PROBLEM DETAILS: Type out the listing again, exactly, with every line included.

STORED DATA:
╔══

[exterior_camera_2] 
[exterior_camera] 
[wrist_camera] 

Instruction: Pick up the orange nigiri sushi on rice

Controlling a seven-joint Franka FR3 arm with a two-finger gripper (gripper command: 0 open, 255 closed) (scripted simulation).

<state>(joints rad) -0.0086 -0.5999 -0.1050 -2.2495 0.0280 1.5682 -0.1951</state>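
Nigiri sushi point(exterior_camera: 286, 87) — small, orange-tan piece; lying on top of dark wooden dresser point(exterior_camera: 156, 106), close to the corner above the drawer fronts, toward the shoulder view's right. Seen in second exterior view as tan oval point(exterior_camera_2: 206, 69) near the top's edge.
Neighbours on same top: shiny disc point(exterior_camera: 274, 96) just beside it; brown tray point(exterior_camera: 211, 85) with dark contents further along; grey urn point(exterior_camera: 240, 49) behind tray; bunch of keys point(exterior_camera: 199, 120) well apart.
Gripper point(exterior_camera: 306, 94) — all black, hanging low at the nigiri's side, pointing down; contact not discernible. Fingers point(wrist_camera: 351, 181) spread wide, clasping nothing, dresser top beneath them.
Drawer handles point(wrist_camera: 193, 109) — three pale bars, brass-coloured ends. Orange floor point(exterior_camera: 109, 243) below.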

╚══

RESPONSE BELOW:
[exterior_camera_2] 
[exterior_camera] 
[wrist_camera] 

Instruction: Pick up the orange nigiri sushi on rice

Controlling a seven-joint Franka FR3 arm with a two-finger gripper (gripper command: 0 open, 255 closed) (scripted simulation).

<state>(joints rad) -0.0086 -0.5999 -0.1050 -2.2495 0.0280 1.5682 -0.1951</state>
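Nigiri sushi point(exterior_camera: 286, 87) — small, orange-tan piece; lying on top of dark wooden dresser point(exterior_camera: 156, 106), close to the corner above the drawer fronts, toward the shoulder view's right. Seen in second exterior view as tan oval point(exterior_camera_2: 206, 69) near the top's edge.
Neighbours on same top: shiny disc point(exterior_camera: 274, 96) just beside it; brown tray point(exterior_camera: 211, 85) with dark contents further along; grey urn point(exterior_camera: 240, 49) behind tray; bunch of keys point(exterior_camera: 199, 120) well apart.
Gripper point(exterior_camera: 306, 94) — all black, hanging low at the nigiri's side, pointing down; contact not discernible. Fingers point(wrist_camera: 351, 181) spread wide, clasping nothing, dresser top beneath them.
Drawer handles point(wrist_camera: 193, 109) — three pale bars, brass-coloured ends. Orange floor point(exterior_camera: 109, 243) below.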

Output for this exercise is now complete.